### Your task
The listing that follows must be retyped exactly, without its pictures.

### Information shown
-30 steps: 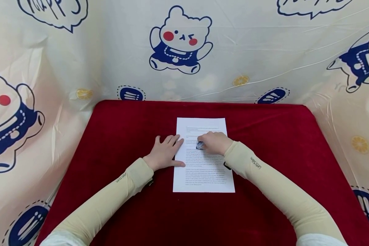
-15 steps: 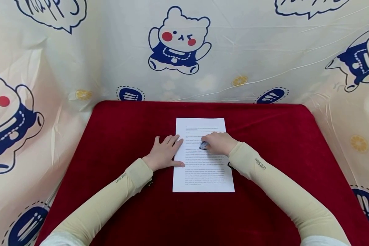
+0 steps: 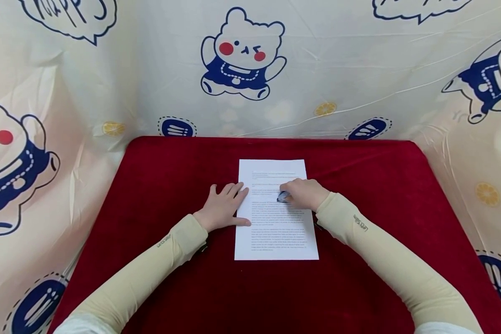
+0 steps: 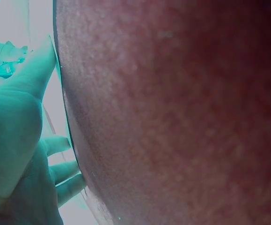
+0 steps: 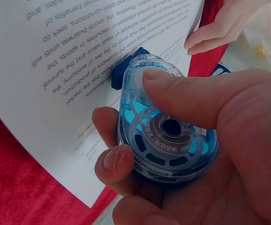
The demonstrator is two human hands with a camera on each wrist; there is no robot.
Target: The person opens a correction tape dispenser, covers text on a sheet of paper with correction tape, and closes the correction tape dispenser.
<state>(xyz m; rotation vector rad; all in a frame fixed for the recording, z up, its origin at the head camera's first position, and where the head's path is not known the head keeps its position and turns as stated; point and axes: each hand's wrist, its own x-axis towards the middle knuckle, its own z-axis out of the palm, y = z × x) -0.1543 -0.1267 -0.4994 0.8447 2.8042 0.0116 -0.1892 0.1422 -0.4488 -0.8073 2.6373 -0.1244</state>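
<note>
A sheet of paper (image 3: 271, 236) with printed text lies flat on the red cloth. My left hand (image 3: 223, 208) rests on its left edge with the fingers spread; in the left wrist view the same hand (image 4: 13, 136) shows in a greenish tint. Over the upper middle of the sheet, my right hand (image 3: 304, 194) holds a correction tape (image 3: 282, 196). Seen from the right wrist, the correction tape (image 5: 168, 126) has a clear and blue case, gripped between thumb and curled fingers. Its dark blue tip points down at the printed lines; whether it touches the paper is hard to tell.
Dark red cloth (image 3: 171, 283) covers the table on all sides of the paper. A pale curtain (image 3: 317, 60) printed with cartoon bears hangs behind the table's far edge and along both sides.
My right hand has slid a little to the right across the paper, carrying the correction tape with it. The left hand has stayed in place on the sheet's left edge.
</note>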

### Solution to this task
-30 steps: 
-15 steps: 
+0 steps: 
+0 steps: 
+0 steps: 
The demonstrator is two human hands with a camera on each wrist; there is no robot.
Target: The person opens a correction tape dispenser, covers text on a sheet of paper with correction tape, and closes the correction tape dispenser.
<state>(xyz m; rotation vector rad; all in a frame fixed for the recording, z up, its origin at the head camera's first position, and where the head's path is not known the head keeps its position and turns as stated; point and axes: each hand's wrist, its own x-axis towards the middle knuckle, its own z-axis out of the palm, y = z × x) -0.1543 -0.1267 -0.4994 0.8447 2.8042 0.0116 -0.1892 0.1422 -0.4488 -0.8073 2.6373 -0.1244</state>
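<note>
A sheet of paper (image 3: 271, 236) with printed text lies flat on the red cloth. My left hand (image 3: 223, 208) rests on its left edge with the fingers spread; in the left wrist view the same hand (image 4: 13, 136) shows in a greenish tint. Over the upper middle of the sheet, my right hand (image 3: 304, 194) holds a correction tape (image 3: 282, 196). Seen from the right wrist, the correction tape (image 5: 168, 126) has a clear and blue case, gripped between thumb and curled fingers. Its dark blue tip points down at the printed lines; whether it touches the paper is hard to tell.
Dark red cloth (image 3: 171, 283) covers the table on all sides of the paper. A pale curtain (image 3: 317, 60) printed with cartoon bears hangs behind the table's far edge and along both sides.
My right hand has slid a little to the right across the paper, carrying the correction tape with it. The left hand has stayed in place on the sheet's left edge.
</note>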

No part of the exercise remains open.